Zoro's mouth twisted. "Okay, whatever. Just...leave me alone." He worked the cricks out of his neck, deciding that trying to sleep was futile. He looked up at the limp sails and announced, "I'm going for a swim."
"Can I come too?" Luffy perked up.
"No. Oi, Robin, look after these for me, okay?" He laid his katana carefully on deck atop his shirt and haramaki.
"Of course. Have a good time, Swordsman-san." Robin waved as Zoro dived into the water.
"I wish I could swim," Luffy pouted, joining Robin at the handrail that wound its way around the whole ship.
"Devil's Fruits can be quite inconvenient at times, isn't that so, Captain-san?"
"Yeah, but I like being rubber! It doesn't hurt so much when everyone hits me," Luffy said chirpily. "What about you, Robin, do you miss being able to swim? Robin?" he prompted again, when the archaeologist didn't answer, seemingly lost in thought as she stared at the calm sea beneath them.
"No, Captain-san," she answered a moment later, as if the pause had never happened. "I ate the Devil's Fruit when I was very young, and I never knew how to swim beforehand. I cannot say I miss it."
"Robin-chwaaaaaaan!" They both looked around as Sanji twirled his way onto the deck, bearing a glass of blue liquid topped with an umbrella. "Robin-chwan! I brought you a nice, cool fruit drink!"

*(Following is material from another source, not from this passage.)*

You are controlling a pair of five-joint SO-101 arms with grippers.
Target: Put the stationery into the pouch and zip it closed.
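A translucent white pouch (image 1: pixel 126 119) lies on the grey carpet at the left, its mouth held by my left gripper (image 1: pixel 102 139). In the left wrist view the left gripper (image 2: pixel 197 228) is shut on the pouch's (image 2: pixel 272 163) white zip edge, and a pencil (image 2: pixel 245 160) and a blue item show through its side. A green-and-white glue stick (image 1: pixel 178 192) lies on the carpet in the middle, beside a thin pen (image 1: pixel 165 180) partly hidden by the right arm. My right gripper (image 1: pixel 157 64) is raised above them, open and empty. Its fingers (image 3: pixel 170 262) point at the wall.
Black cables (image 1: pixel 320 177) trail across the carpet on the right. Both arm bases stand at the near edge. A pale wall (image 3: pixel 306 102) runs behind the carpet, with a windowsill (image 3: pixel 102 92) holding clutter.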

"Thank you, Cook-san." Robin accepted the glass.
"What about mine, Sanji?" Luffy asked.
"In the galley." Sanji pointed with his cigarette.
"Yahoo!" Luffy bounded away enthusiastically, Sanji taking his place next to Robin, carefully avoiding the swords and clothes on deck as he did so. "The marimo went swimming, Robin-chan?"
"Yes, Cook-san, he did."
"Wonder whether one of his marimo heads will forget how to hold its breath," Sanji muttered.
"Why, are you worried, Cook-san?" Robin asked with a smile as she sipped on her drink.
"Of course not, Robin-chan! Me, worry about the marimo?" Sanji scoffed.
"I suppose you think he knows how to take care of himself."
"Yeah, he does," Sanji agreed.
"Otherwise you would worry about him?"
"What? No, Robin-chan, you misunderstand me," Sanji assured her. "Who would care about that lazy, ill-mannered brute?"
"So you wouldn't worry about the fact that he hasn't surfaced for quite some time?"
"No, I wouldn't - wait, what?" Sanji looked anxiously at the archaeologist.
Robin nodded towards the sea. "Swordsman-san went in at least two minutes ago, and he hasn't surfaced yet," she explained.
"Oh. Well." Sanji tried to rearrange his worried features into a nonchalant expression. "Like you said, Robin-chan, the marimo knows how to take care of himself. He goes in after Luffy and Chopper all the time, doesn't he?"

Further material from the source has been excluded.